Kiew – Erst an die Front, dann in ein befreites Gebiet: Der ukrainische Präsident Wolodymyr Selenskyj besuchte seit Mitte der Woche mehrere ukrainische Städte. Gestern reiste Selenskyj in die teils von Russland zurückeroberte südukrainische Region Cherson. Er habe „mit den Einheimischen über ihre Probleme und Bedürfnisse gesprochen“, erklärte Selenskyj danach.
Die Bilder des Präsidentenbüros zeigten die stark zerstörte Ortschaft. Vor allem der Wiederaufbau in der Region stand bei diesem Besuch im Fokus. „Ich denke, dass wir das sehr schnell bei Ihnen wiederaufbauen werden“, sagte Selenskyj vor den Einwohnern. Ebenso besichtigte er ein durch Beschuss beschädigtes Umspannwerk und ließ sich die Reparaturarbeiten erläutern.

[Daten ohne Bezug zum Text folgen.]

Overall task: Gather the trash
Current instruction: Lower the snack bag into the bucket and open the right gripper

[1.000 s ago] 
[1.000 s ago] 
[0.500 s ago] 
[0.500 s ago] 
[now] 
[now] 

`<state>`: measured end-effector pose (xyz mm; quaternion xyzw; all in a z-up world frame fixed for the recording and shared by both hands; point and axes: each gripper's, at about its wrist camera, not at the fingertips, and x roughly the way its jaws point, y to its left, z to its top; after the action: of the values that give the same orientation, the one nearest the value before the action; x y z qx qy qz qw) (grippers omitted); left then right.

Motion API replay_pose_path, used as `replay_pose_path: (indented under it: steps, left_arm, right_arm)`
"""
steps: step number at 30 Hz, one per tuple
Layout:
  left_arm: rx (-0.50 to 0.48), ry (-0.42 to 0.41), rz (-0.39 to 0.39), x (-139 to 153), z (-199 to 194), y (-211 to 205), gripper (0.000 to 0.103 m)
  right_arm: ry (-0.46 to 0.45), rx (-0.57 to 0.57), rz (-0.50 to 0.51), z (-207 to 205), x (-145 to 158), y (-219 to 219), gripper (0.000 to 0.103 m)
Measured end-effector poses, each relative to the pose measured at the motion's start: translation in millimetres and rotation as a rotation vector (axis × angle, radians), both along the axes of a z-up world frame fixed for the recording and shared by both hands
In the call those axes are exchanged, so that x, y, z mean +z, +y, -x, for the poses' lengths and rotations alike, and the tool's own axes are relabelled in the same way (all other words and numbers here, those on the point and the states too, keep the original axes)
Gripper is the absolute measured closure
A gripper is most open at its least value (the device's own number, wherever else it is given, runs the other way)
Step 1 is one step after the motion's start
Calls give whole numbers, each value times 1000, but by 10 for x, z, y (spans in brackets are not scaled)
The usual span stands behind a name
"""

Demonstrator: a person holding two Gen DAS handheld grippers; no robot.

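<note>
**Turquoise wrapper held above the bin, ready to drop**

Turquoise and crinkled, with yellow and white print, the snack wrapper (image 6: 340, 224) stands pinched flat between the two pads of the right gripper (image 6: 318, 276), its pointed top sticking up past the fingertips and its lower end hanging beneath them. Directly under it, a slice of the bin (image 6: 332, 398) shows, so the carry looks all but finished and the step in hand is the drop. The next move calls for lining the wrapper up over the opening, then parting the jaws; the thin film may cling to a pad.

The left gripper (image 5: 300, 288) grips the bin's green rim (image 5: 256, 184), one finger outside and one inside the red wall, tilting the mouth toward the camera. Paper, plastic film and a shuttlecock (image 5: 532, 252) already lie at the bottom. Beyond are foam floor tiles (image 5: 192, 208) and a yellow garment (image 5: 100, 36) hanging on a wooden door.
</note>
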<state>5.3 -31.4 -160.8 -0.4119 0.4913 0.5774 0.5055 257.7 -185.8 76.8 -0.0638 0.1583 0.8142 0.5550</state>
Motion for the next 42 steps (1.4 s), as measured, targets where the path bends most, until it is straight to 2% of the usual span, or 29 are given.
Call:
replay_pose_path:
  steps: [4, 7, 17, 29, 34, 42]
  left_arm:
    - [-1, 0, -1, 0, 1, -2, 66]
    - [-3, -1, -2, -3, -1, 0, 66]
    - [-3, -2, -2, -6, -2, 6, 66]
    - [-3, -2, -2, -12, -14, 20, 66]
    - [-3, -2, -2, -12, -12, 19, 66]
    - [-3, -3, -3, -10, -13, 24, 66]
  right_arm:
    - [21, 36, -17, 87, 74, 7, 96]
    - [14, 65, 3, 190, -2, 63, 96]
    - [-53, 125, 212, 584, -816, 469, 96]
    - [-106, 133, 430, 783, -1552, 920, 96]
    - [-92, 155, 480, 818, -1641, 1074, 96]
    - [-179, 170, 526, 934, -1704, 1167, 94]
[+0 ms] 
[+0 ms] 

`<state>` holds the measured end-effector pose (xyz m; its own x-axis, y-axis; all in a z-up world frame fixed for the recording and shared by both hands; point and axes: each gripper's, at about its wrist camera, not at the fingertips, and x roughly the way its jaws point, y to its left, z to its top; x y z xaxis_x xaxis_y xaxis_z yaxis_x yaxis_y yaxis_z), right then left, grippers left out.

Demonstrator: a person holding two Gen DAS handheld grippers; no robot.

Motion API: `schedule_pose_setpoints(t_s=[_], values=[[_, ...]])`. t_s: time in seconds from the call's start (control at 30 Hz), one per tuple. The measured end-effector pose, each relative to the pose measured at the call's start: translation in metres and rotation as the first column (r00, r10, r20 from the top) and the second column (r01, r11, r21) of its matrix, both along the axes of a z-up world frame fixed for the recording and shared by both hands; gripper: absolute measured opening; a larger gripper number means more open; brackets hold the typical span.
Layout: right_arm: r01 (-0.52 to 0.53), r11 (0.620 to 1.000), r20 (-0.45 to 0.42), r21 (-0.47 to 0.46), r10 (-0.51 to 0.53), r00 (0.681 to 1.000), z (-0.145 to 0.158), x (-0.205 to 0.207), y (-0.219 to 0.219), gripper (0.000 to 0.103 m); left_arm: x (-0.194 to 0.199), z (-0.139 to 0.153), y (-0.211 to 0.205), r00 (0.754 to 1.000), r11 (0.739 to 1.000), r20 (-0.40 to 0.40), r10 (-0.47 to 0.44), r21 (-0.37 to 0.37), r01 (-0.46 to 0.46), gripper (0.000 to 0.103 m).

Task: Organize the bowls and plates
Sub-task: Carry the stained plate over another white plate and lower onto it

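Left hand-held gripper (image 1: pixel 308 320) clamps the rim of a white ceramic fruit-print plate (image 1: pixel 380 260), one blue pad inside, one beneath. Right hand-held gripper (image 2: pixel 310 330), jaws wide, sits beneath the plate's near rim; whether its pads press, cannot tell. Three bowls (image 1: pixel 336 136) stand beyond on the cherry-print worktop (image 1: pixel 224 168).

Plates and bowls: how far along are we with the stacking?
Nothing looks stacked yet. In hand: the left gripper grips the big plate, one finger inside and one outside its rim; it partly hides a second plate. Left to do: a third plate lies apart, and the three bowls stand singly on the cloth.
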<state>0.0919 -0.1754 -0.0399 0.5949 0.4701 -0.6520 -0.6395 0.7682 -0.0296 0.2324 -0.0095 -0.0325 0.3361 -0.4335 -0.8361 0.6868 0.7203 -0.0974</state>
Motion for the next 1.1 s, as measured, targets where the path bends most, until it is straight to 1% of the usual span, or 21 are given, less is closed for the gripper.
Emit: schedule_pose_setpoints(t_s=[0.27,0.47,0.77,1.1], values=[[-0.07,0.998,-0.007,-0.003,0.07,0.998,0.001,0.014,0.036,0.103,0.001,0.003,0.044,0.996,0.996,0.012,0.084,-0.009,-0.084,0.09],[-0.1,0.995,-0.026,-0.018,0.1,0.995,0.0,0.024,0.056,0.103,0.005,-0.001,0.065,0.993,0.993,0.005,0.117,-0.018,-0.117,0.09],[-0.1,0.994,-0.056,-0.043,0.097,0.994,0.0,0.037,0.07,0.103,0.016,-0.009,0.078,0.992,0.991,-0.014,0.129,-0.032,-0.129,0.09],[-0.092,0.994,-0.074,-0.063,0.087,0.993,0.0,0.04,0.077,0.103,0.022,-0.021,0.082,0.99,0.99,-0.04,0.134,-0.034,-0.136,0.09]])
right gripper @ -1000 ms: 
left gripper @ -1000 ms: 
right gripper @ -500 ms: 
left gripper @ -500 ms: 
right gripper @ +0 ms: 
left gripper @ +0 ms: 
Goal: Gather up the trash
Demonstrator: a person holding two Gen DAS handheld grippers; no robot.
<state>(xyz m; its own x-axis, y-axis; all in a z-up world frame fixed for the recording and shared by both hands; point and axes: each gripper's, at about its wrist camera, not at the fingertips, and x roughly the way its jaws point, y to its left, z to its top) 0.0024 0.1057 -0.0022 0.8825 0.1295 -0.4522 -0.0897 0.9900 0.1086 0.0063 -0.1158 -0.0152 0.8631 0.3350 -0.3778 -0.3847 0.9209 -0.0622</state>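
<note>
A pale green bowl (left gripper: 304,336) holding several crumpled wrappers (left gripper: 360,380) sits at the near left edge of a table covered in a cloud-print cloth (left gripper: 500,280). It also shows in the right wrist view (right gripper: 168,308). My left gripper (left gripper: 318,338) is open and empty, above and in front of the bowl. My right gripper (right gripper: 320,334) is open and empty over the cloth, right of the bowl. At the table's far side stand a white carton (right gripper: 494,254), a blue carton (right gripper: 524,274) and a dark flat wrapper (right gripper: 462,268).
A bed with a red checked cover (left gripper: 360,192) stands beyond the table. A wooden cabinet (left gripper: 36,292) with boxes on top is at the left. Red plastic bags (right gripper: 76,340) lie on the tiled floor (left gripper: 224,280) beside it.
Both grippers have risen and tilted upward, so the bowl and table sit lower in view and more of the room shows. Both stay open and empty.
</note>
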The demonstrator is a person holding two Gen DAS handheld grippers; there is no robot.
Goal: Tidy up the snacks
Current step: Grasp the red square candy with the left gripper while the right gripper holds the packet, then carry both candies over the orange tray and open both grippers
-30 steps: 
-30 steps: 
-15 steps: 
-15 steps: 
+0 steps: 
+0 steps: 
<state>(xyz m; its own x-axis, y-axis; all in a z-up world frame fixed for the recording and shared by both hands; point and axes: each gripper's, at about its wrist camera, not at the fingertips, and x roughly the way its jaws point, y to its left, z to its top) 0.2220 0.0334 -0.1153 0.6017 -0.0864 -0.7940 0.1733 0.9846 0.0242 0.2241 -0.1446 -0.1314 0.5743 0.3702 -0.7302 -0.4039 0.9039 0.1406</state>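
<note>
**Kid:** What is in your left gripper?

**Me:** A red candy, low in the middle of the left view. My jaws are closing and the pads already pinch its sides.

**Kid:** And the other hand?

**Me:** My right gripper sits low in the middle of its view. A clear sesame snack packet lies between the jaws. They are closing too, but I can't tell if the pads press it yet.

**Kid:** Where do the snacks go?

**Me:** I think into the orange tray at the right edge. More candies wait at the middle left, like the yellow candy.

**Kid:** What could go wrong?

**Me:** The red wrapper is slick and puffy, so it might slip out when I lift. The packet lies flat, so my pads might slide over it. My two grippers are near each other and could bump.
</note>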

Ein Großangriff Kiews zur Rückeroberung von Cherson hatte die russischen Truppen im November zum Rückzug aus dem nördlichen Teil der Region – einer landwirtschaftlichen Schlüsselregion – gezwungen. Insbesondere die Stadt Cherson ist seitdem aber immer wieder Ziel russischer Luftangriffe. In dem weiter von ihnen kontrollierten Gebiet in der Region haben haben russische Truppen und Sicherheitsdienste nach Erkenntnissen des ukrainischen Generalstabs mit sogenannten Säuberungsaktionen unter der Bevölkerung begonnen. Dort habe in verschiedenen Siedlungen die Suche nach Bürgern mit pro-ukrainischer Einstellung, Militärrentnern und Mitarbeitern ukrainischer Strafverfolgungsbehörden eingesetzt, hieß es aus Kiew.
Am Mittwoch war der ukrainische Präsident bereits an die Front bei Bachmut im Osten der Ukraine gereist. Dort finden derzeit die heftigsten Kämpfe statt. Doch trotz der schweren Zerstörungen und des Leids gebe es in diesen Gebieten Hoffnung. „Man kann sie spüren“, sagte er. Das ukrainische Militär geht davon aus, dass die russischen Einheiten im umkämpften Bachmut bald am Ende ihrer Kräfte seien. Der Befehlshaber der ukrainischen Landstreitkräfte, Olexander Syrsykj, kündigte dort eine baldige Gegenoffensive an. „Wir werden recht bald diese Gelegenheit nutzen, wie wir es seinerzeit bei Kiew, Charkiw, Balaklija und Kupjansk gemacht haben.“
Selenskjs Besuch in Bachmut war wie jener in Cherson aus Sicherheitsgründen ohne öffentliche Vorankündigung erfolgt. Später war er auch in der Stadt Charkiw im Nordosten zu Gast.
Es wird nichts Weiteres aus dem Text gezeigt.